=== REQUIREMENT ===
Your response needs to be the data below, retyped exactly.

=== GIVEN DATA ===
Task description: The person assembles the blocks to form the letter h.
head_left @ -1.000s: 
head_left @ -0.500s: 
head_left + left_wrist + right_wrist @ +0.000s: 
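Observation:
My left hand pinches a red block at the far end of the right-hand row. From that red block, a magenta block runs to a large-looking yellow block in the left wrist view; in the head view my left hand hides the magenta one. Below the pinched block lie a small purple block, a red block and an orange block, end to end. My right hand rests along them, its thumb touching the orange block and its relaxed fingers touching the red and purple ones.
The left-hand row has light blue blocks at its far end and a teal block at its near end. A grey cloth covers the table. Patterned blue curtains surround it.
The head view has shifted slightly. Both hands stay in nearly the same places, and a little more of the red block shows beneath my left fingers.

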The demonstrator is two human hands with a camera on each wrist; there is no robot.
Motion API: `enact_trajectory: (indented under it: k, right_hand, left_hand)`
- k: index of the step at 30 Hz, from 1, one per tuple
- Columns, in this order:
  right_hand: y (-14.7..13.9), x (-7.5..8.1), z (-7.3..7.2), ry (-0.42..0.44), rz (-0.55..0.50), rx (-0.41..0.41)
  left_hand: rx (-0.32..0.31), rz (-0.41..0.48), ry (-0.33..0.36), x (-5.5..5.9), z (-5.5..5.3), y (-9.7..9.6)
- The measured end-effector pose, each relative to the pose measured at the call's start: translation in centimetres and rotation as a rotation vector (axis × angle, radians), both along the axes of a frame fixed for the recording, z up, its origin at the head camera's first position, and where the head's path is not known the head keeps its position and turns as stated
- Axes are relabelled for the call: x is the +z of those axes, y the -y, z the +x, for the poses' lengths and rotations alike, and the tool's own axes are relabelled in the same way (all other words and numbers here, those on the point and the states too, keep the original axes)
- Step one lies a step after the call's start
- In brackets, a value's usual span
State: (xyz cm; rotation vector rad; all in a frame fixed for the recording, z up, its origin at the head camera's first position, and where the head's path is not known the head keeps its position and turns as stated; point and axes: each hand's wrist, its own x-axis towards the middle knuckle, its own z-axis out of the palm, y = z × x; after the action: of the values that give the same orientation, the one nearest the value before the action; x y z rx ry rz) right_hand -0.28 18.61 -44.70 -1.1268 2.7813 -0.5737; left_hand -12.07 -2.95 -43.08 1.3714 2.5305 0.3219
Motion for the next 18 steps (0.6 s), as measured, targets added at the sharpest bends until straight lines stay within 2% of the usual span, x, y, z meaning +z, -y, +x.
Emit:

=== WRITTEN ANSWER ===
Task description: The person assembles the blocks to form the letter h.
head_left @ -1.000s: 
head_left @ -0.500s: 
head_left + left_wrist + right_wrist @ +0.000s: 
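Observation:
My left hand pinches a red block at the far end of the right-hand row. From that red block, a magenta block runs to a large-looking yellow block in the left wrist view; in the head view my left hand hides the magenta one. Below the pinched block lie a small purple block, a red block and an orange block, end to end. My right hand rests along them, its thumb touching the orange block and its relaxed fingers touching the red and purple ones.
The left-hand row has light blue blocks at its far end and a teal block at its near end. A grey cloth covers the table. Patterned blue curtains surround it.
The head view has shifted slightly. Both hands stay in nearly the same places, and a little more of the red block shows beneath my left fingers.
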
The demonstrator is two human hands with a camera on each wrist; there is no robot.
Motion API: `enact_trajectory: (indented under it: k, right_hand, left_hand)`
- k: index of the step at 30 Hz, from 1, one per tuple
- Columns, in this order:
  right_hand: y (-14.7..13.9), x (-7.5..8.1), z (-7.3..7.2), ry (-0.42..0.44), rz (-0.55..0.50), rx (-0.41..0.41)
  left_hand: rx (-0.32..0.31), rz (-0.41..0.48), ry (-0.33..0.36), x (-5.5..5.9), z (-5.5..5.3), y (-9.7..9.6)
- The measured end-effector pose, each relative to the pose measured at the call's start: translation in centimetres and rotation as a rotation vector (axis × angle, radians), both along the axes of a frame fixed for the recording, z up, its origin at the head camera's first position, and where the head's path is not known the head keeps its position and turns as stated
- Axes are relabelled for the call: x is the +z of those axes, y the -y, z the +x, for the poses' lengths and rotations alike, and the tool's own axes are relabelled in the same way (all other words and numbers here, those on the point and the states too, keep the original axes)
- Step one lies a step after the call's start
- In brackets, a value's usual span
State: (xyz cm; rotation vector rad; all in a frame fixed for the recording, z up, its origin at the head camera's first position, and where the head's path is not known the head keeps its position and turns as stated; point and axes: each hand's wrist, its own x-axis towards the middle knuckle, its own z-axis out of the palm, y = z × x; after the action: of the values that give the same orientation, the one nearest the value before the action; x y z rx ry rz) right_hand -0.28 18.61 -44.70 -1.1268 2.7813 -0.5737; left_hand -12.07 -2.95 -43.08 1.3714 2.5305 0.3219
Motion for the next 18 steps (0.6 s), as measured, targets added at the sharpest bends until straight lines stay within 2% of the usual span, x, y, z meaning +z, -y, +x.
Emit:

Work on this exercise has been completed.